The specific booster to be used will either be the Falcon 9 first stage which just returned from launching the Thaicom-8 mission, or perhaps more likely, the one which boosted the CRS-8 Dragon spacecraft to low Earth orbit on April 8th.

A customer has not been announced for the re-flight mission, although Comsat operator and early SpaceX adopter SES, of Luxembourg, has stated on several occasions that it would like to be the first commercial customer to launch on a previously flown first stage.

The other two stages in the photo have very different lives ahead. One, which was the very first to be recovered, and is thus far the only stage to have been flown back to land, will become a permanent display outside the company’s Hawthorne, Ca. headquarters, while the other, which suffered a far amount of heating damage on its high speed re-entry from the JCSAT-14 mission will have a bit rougher go of things, serving duty as a “life leader” and a point of comparison against other boosters.
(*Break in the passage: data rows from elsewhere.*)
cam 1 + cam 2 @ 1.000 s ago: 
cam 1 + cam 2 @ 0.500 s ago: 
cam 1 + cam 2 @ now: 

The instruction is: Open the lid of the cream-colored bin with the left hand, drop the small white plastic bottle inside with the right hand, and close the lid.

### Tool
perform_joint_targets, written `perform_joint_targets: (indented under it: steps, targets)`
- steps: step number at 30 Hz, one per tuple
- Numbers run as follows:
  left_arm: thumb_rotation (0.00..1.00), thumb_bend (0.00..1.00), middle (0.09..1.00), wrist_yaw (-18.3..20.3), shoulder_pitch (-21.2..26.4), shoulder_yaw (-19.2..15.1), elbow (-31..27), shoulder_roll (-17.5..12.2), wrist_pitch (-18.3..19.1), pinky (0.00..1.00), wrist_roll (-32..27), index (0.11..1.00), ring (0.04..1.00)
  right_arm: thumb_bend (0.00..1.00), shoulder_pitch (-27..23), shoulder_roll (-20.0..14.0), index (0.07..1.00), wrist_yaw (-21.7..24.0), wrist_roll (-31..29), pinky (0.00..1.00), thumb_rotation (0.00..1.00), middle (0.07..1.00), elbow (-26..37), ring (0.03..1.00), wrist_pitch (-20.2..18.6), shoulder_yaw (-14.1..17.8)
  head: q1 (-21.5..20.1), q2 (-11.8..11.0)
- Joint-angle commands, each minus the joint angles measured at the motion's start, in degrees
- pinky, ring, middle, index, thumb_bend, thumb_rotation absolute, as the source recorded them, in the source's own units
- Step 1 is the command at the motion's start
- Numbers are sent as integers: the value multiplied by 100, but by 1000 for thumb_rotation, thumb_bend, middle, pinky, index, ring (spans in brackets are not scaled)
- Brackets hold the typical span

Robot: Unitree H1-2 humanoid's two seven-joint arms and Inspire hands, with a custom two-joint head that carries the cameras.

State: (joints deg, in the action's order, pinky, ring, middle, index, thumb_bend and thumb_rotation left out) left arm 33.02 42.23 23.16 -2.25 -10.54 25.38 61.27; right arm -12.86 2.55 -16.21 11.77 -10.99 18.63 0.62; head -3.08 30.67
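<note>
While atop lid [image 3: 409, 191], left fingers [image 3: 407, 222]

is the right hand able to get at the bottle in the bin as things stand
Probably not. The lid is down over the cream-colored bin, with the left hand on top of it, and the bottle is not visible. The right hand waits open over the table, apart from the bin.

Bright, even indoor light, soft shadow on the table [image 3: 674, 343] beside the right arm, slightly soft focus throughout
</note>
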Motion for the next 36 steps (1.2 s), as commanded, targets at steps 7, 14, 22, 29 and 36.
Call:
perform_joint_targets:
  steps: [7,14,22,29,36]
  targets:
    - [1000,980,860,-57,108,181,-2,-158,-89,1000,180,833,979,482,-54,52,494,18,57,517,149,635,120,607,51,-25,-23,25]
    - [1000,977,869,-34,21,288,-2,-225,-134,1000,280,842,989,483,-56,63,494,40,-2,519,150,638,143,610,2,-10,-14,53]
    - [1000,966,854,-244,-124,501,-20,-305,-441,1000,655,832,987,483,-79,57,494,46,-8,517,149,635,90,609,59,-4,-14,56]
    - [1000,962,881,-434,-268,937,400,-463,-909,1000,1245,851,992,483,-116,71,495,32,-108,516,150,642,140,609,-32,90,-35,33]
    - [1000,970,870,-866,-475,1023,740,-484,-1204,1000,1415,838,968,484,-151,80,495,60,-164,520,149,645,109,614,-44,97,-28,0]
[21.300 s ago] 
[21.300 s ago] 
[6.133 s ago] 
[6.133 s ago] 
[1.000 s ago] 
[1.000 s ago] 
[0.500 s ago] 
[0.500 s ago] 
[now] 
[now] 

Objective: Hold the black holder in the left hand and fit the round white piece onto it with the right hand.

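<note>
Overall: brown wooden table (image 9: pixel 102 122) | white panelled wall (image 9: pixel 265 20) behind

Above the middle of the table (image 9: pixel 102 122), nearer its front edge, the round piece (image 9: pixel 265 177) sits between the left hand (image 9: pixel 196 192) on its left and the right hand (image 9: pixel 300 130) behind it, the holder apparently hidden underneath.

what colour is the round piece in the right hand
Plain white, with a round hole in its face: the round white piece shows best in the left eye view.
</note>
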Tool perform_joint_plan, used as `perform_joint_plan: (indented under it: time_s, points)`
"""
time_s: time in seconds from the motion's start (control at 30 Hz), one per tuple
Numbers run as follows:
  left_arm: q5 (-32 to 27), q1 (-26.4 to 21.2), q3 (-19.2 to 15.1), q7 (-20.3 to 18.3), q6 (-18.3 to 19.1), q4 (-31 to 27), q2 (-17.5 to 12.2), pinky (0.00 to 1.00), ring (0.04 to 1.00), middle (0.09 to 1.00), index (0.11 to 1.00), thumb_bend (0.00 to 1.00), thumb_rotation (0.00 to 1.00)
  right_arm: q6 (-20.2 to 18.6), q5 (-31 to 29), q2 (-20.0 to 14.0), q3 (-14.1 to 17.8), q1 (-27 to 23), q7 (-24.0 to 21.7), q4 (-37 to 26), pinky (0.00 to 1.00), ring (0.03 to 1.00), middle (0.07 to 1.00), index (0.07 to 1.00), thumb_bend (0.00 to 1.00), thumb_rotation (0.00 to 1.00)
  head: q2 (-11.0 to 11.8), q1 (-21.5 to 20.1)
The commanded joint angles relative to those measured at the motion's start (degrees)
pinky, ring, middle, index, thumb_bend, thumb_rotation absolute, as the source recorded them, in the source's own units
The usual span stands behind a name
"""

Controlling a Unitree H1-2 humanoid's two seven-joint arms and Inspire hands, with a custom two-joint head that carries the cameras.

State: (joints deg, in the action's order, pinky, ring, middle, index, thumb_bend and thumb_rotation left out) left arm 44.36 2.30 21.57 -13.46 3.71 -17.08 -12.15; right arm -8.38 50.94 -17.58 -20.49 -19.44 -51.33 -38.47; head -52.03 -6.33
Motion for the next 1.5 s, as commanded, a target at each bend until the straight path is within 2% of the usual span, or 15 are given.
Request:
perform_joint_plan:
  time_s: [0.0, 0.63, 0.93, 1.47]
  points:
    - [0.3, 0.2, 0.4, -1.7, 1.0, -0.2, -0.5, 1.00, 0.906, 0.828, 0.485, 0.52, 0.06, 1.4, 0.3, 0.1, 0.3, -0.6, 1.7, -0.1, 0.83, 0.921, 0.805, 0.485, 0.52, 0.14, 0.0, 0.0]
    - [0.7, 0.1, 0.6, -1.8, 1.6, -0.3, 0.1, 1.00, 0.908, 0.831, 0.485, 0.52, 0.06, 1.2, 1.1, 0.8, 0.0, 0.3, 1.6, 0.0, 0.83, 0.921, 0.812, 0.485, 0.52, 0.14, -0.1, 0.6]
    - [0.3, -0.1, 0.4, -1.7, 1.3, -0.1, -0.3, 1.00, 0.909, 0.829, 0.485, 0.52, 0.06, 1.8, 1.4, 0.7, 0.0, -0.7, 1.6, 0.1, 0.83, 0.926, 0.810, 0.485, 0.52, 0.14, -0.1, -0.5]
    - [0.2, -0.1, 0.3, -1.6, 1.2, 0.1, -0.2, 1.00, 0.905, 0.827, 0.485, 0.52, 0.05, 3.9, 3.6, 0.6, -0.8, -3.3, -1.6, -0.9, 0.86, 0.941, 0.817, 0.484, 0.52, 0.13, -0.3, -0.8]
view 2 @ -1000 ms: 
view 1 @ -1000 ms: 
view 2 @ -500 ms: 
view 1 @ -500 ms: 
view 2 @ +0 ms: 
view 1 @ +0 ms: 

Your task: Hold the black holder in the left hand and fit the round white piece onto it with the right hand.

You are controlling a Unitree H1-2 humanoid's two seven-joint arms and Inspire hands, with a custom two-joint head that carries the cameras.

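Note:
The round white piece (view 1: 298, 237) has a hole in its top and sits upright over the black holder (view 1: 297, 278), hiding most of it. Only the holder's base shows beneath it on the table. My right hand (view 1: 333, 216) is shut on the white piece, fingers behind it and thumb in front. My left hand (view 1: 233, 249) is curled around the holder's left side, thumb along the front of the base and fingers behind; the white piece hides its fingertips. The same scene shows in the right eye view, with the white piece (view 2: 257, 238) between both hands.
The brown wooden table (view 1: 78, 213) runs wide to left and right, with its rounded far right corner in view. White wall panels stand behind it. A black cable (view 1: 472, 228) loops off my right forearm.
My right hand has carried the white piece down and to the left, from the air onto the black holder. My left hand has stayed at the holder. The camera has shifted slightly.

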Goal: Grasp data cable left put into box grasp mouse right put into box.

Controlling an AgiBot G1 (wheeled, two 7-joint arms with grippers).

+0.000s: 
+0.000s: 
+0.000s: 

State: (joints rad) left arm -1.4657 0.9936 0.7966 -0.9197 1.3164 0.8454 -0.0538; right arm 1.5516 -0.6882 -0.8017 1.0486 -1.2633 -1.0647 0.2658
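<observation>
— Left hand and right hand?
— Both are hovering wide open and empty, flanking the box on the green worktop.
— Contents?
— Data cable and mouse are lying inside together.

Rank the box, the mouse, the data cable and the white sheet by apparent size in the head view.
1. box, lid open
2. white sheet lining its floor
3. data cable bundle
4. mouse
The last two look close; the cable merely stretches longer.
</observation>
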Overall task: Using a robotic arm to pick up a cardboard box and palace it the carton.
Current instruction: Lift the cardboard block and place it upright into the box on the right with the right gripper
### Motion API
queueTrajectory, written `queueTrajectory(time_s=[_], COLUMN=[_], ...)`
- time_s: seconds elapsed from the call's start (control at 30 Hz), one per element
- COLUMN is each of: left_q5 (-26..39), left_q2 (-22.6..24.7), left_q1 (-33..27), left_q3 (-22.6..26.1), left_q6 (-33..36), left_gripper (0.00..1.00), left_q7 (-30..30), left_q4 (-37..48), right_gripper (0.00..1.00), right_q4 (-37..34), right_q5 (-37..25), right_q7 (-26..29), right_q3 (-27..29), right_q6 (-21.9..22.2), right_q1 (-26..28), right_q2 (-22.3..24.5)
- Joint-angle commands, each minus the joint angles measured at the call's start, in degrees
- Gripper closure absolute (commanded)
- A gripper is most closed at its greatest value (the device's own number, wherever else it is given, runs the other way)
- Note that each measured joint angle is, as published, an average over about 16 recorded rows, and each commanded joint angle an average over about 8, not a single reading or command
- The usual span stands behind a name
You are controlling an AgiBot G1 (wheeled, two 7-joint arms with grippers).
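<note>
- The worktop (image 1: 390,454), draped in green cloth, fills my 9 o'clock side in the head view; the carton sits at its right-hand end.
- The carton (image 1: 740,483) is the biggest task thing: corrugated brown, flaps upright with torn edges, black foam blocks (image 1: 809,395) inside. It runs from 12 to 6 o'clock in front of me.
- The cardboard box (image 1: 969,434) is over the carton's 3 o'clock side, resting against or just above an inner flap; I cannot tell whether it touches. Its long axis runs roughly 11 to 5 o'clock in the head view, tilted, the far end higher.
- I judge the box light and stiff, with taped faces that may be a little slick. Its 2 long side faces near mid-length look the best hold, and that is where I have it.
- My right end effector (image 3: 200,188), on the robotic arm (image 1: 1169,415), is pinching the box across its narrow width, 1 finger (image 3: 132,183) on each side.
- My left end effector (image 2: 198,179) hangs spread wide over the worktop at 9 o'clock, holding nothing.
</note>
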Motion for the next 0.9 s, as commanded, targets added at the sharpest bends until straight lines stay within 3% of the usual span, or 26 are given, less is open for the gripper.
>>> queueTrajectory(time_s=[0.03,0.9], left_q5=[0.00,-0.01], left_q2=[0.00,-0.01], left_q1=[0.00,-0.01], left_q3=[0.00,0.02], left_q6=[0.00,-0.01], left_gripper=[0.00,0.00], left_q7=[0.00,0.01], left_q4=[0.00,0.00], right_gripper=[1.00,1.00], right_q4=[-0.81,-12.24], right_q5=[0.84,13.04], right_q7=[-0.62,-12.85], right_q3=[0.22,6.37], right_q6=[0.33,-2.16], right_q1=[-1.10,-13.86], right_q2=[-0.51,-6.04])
Meanwhile, the next SpaceX launch is scheduled for June 14th, at 10:32 EDT AM, and will be the company’s second flight to launch twin Boeing all electric satellites. The first, which took place on March 1st, 2015, did not feature any recovery attempt due to the total mass involved.

Boeing All Electric Pairing Credit: SpaceX

Boeing All Electric Pairing
Credit: SpaceX

The upcoming flight is in many ways a mirror of that mission, scheduled to launch the Eutelsat 117 West B and ABS 2A communications satellites. Last year’s flight carried the ABS 3A and EUTELSAT 115 West B Comssats, deploying them into a supersynchronous transfer orbit, and was later praised for its unusually precise placement, leading to an earlier than expected activation date for both.

With SpaceX now using densified propellants in the Falcon 9 Full Thrust version of the rocket, it will be interesting to see if the landing calculus has changed.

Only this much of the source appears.